• _Problem_: The reply should be an exact repeat of the listing, with no pictures in it.
::::
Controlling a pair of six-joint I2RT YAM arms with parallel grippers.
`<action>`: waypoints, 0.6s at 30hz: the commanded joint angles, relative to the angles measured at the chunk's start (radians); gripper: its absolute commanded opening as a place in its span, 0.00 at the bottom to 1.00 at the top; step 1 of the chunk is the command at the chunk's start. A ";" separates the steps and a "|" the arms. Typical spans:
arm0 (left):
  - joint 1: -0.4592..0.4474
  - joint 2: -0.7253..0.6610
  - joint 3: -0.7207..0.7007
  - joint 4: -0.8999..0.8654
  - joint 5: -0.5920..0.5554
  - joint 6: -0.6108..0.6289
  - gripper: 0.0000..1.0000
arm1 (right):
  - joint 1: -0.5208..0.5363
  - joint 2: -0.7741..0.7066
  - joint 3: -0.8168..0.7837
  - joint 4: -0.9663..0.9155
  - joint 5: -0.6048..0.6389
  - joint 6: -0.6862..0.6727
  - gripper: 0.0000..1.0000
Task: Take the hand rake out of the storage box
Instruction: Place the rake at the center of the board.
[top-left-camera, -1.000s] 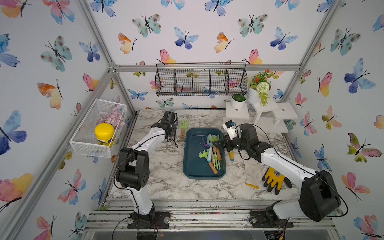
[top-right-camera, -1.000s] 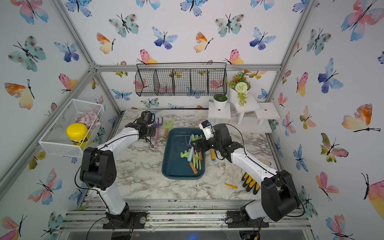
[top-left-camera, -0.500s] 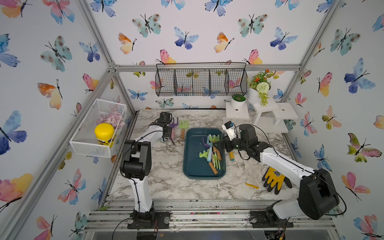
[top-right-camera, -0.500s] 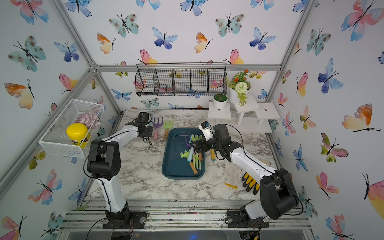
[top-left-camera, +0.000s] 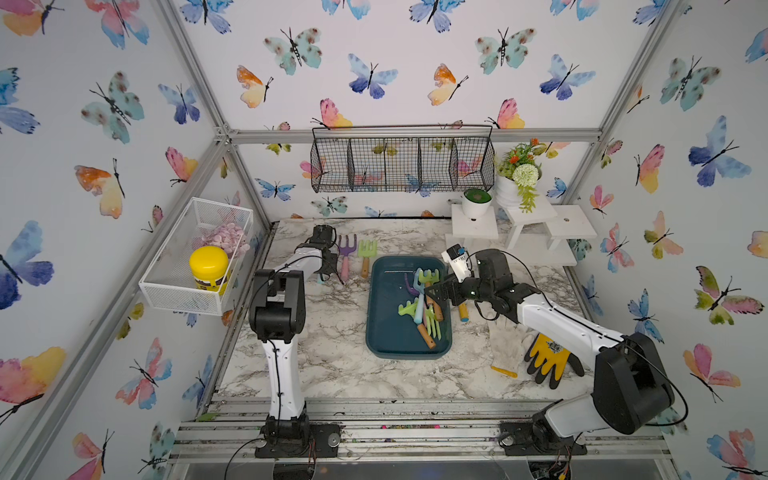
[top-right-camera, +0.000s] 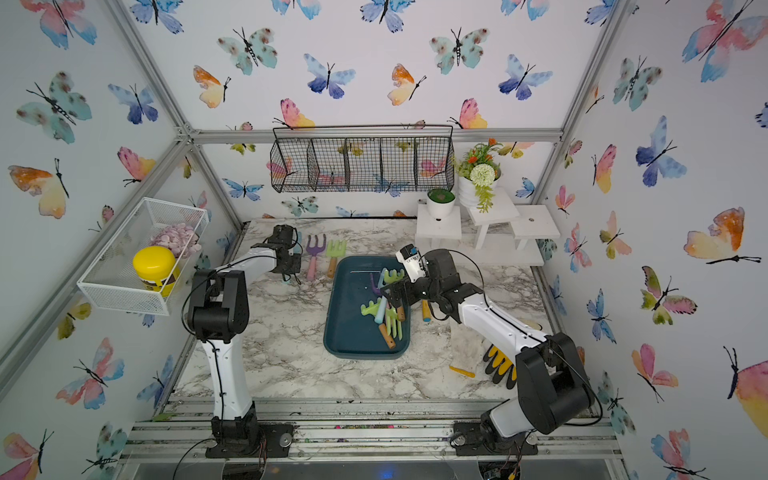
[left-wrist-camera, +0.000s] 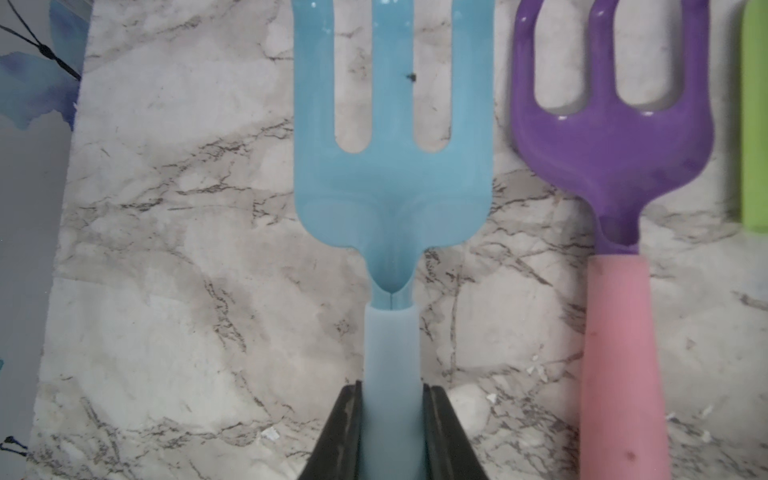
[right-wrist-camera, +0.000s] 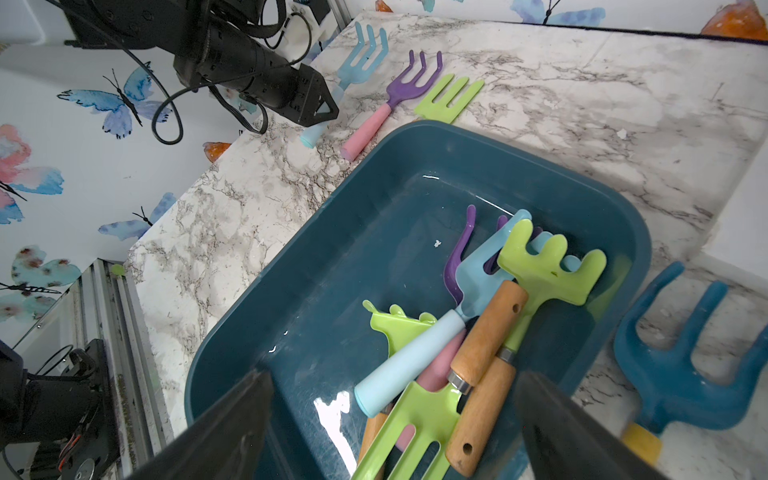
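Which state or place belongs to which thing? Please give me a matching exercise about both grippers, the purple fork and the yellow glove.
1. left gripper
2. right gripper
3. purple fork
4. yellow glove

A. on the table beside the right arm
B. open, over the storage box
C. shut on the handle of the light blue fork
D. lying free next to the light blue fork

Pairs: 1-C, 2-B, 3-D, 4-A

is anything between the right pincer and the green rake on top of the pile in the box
Nothing visible. The open right pincer hovers over the box, and the green rake lies atop the pile with its wooden handle bare. A fork's handle lies alongside its neck.
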 joint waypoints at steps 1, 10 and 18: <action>0.010 0.037 0.040 -0.008 0.029 0.011 0.23 | 0.001 0.007 0.025 -0.013 -0.024 -0.013 0.98; 0.008 0.069 0.067 -0.010 0.055 0.017 0.25 | 0.001 0.000 0.016 -0.011 -0.021 -0.015 0.98; 0.007 0.094 0.071 0.013 0.047 0.029 0.33 | 0.001 -0.006 0.008 -0.010 -0.019 -0.014 0.98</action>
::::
• _Response to this task_:
Controlling a pair of six-joint I2RT YAM arms with parallel grippers.
`<action>`: waypoints, 0.6s at 30hz: the commanded joint angles, relative to the angles measured at the chunk's start (radians); gripper: its absolute commanded opening as a place in its span, 0.00 at the bottom to 1.00 at the top; step 1 of the chunk is the command at the chunk's start. A ";" separates the steps and a "|" the arms. Typical spans:
arm0 (left):
  - joint 1: -0.4592..0.4474
  - joint 2: -0.7253..0.6610
  - joint 3: -0.7207..0.7007
  - joint 4: -0.8999..0.8654
  - joint 5: -0.5920..0.5554
  - joint 6: -0.6108..0.6289
  - gripper: 0.0000..1.0000
arm1 (right):
  - joint 1: -0.5208..0.5363
  - joint 2: -0.7741..0.7066
  - joint 3: -0.8168..0.7837
  - joint 4: -0.9663..0.9155
  - joint 5: -0.6048..0.6389
  - joint 6: -0.6862..0.6727
  - gripper: 0.0000..1.0000
Task: Take the hand rake out of the storage box
Instruction: Place the rake at the center of the board.
[top-left-camera, -1.000s] 
[top-right-camera, -1.000s] 
[top-left-camera, -0.500s] 
[top-right-camera, -0.500s] 
[top-left-camera, +0.000s] 
[top-right-camera, +0.000s] 
[left-wrist-camera, +0.000s] 
[right-wrist-camera, +0.000s] 
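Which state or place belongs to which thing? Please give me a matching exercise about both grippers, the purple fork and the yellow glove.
1. left gripper
2. right gripper
3. purple fork
4. yellow glove

A. on the table beside the right arm
B. open, over the storage box
C. shut on the handle of the light blue fork
D. lying free next to the light blue fork

Pairs: 1-C, 2-B, 3-D, 4-A

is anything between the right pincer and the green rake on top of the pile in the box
Nothing visible. The open right pincer hovers over the box, and the green rake lies atop the pile with its wooden handle bare. A fork's handle lies alongside its neck.
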 joint waypoints at steps 1, 10 and 18: <action>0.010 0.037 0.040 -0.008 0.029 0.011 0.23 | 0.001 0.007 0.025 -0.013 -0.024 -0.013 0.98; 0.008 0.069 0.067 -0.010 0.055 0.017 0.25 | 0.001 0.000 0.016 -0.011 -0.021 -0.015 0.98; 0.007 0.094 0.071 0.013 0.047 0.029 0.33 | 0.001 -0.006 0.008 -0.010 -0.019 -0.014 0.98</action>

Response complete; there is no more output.